Without variables, you'd need separate models for each audit period (FY2024, FY2025) or each entity. Variables let you create one model and change the context at runtime.

Common variable use cases:

  • Fiscal year end dates (closing_date)
  • Reference periods (Q4 2024)
  • Entity identifiers (loan_reference, contract_number)
  • Currency or unit context

Creating variables

  1. In your extraction model, click Add Variable (in the instruction text area)
  2. Name your variable clearly (e.g., closing_date, reference_period)
  3. Choose the data type (text, number, or date)
  4. Click Create

Variable syntax

Reference variables in your instruction (meta prompt) or field explanations using double curly braces:

{{variable_name}}

Example instruction with variable:

Extract financial data from this loan amortization schedule. The reference date for all balances is {{closing_date}}. Find the row closest to this date and extract the relevant values.

Example field explanation with variable:

Find the outstanding principal balance as of {{closing_date}}. Look for the row where the payment date is closest to but not after the closing date.

Setting variable values

When you run an extraction or configure a Test of Details step:

  1. The system shows all variables defined in the model
  2. Enter the value for each variable (e.g., 31-12-2024 for a date)
  3. Values are substituted into the instruction and field explanations before extraction runs

Variable examples

VariablePurposeFormatExample value
closing_dateFiscal year endDD-MM-YYYY31-12-2024
reference_periodPeriod descriptionTextQ4 2024
entity_nameCompany/entityTextAcme Corp
loan_referenceSpecific loan IDTextLOAN-2024-001
currencyExpected currencyTextEUR

List/Table Field Extraction

The List data type extracts repeating rows from tables — invoice line items, transaction lists, amortization schedules, etc.

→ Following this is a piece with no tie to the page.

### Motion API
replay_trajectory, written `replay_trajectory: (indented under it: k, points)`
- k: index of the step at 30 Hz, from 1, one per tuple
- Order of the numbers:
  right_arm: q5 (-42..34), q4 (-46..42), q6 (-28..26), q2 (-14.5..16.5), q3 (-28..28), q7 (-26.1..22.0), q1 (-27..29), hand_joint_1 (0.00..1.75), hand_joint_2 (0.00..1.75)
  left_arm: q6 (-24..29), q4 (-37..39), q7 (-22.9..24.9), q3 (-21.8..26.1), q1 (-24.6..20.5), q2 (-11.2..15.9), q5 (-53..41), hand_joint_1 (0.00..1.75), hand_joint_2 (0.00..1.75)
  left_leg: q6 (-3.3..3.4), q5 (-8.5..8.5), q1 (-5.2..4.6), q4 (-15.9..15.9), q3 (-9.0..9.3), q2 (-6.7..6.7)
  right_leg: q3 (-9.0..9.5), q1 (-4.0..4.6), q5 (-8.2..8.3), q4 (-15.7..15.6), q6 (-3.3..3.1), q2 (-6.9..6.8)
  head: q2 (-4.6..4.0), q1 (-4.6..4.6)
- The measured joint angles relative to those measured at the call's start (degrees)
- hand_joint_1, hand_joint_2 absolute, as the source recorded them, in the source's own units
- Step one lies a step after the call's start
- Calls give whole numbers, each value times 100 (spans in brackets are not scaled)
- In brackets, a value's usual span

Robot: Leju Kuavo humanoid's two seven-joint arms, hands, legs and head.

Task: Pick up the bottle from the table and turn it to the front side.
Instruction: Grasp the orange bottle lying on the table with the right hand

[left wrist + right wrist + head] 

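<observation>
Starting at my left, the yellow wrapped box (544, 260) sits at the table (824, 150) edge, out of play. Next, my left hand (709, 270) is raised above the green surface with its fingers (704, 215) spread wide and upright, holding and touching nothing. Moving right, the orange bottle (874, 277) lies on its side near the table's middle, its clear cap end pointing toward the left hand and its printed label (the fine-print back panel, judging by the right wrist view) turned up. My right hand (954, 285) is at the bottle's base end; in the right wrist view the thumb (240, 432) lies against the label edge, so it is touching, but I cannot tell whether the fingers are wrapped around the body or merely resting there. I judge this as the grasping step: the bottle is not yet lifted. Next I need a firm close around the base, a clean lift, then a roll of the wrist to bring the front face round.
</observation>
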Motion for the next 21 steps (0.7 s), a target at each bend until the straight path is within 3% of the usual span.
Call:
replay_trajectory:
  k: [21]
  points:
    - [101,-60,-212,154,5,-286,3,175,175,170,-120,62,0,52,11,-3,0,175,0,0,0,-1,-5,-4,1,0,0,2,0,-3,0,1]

When to use List vs flat fields

Use a List field when:

  • The document has multiple rows/records with the same structure
  • Each row has the same columns (e.g., Description, Quantity, Amount)
  • You want to extract ALL rows, not just one value

Use flat fields when:

  • Each piece of information appears exactly once
  • Fields are distinct (Invoice Number, Invoice Date, Total Amount)
Quick test

Ask: "Will there be multiple records with the SAME fields, or just ONE value per field?"

  • Multiple records → List field
  • One value each → Flat fields

Defining a List field

When you add a List field, you define its columns (sub-fields):

Example: Invoice line items

List field nameColumnTypeDescription
Line ItemsDescriptionTextProduct or service description
QuantityNumberNumber of units
Unit PriceNumberPrice per unit (HT/excluding tax)
AmountNumberLine total

Each column gets its own:

  • Name — The column header
  • Type — text, number, or date
  • Explanation — How to identify this column in the document

Writing column explanations

Be specific about label variations and formats:

Good column explanation (Description):

Product or service description. May be labeled "Description", "Désignation", "Item", "Article", or "Libellé". Extract the full text as shown.

Good column explanation (Amount):

Line total for this item. Look for "Montant HT", "Amount", "Total ligne", or the rightmost numeric column. Number only with comma decimal separator (e.g., 1234,56).

List extraction limits

List extraction works best for tables with up to ~50-100 rows. Quality decreases for larger tables.

Row countRecommendation
< 50 rows✅ Use List extraction
50-100 rows⚠️ Test carefully, may work
> 100 rows❌ Use OCR to Excel instead

For large tables, use OCR to Excel to convert to spreadsheet format.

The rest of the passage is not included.